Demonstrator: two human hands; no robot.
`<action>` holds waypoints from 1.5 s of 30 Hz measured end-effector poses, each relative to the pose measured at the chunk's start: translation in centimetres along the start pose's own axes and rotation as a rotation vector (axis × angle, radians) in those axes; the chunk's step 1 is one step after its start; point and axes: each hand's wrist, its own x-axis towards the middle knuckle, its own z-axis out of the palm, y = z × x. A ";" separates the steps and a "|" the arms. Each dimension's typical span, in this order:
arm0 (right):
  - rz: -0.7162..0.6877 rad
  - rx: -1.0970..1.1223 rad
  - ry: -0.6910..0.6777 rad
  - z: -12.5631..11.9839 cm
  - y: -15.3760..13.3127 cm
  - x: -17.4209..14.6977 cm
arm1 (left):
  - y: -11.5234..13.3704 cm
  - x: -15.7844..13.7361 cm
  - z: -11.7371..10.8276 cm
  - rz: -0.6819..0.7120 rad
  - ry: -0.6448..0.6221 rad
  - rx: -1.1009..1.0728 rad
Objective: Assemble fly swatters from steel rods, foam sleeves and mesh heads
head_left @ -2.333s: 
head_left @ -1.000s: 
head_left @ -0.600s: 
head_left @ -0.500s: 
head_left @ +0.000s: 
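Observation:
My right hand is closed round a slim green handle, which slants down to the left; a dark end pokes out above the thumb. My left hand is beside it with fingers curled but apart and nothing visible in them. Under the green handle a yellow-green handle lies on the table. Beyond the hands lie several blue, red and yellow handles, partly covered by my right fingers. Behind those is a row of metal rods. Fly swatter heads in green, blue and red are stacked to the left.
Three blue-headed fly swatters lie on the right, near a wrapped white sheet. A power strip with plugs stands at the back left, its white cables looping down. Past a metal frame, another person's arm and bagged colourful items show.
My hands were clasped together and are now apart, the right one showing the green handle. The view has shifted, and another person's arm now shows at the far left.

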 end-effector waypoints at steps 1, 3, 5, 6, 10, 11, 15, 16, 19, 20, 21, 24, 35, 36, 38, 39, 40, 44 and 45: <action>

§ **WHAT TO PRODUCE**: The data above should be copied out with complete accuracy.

§ **YOUR SOLUTION**:
Demonstrator: two human hands; no robot.
`<action>` holds waypoints from 1.5 s of 30 Hz measured end-effector poses, each relative to the pose measured at the chunk's start: translation in centimetres along the start pose's own axes and rotation as a rotation vector (axis × angle, radians) in those axes; the chunk's step 1 is one step after its start; point and axes: each hand's wrist, its own x-axis towards the middle knuckle, its own z-axis out of the palm, y = z × x. A ";" separates the steps and a "|" the arms. Each dimension's typical span, in this order:
arm0 (right):
  - rz: -0.7162..0.6877 rad
  - rx: -1.0970..1.1223 rad
  - ry: -0.6910..0.6777 rad
  - z: -12.5631..11.9839 cm
  - y: -15.3760..13.3127 cm
  - x: -17.4209..14.6977 cm
arm1 (left):
  - y: -11.5234..13.3704 cm
  - x: -15.7844..13.7361 cm
  - z: -11.7371..10.8276 cm
  - rz: -0.6819..0.7120 rad
  - ry: -0.6448..0.6221 rad
  - rx: -1.1009..1.0728 rad
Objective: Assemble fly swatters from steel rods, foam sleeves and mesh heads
head_left @ -2.333s: 
head_left @ -1.000s: 
head_left @ -0.600s: 
head_left @ -0.500s: 
head_left @ +0.000s: 
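Observation:
My right hand is closed round a slim green handle, which slants down to the left; a dark end pokes out above the thumb. My left hand is beside it with fingers curled but apart and nothing visible in them. Under the green handle a yellow-green handle lies on the table. Beyond the hands lie several blue, red and yellow handles, partly covered by my right fingers. Behind those is a row of metal rods. Fly swatter heads in green, blue and red are stacked to the left.
Three blue-headed fly swatters lie on the right, near a wrapped white sheet. A power strip with plugs stands at the back left, its white cables looping down. Past a metal frame, another person's arm and bagged colourful items show.
My hands were clasped together and are now apart, the right one showing the green handle. The view has shifted, and another person's arm now shows at the far left.
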
 end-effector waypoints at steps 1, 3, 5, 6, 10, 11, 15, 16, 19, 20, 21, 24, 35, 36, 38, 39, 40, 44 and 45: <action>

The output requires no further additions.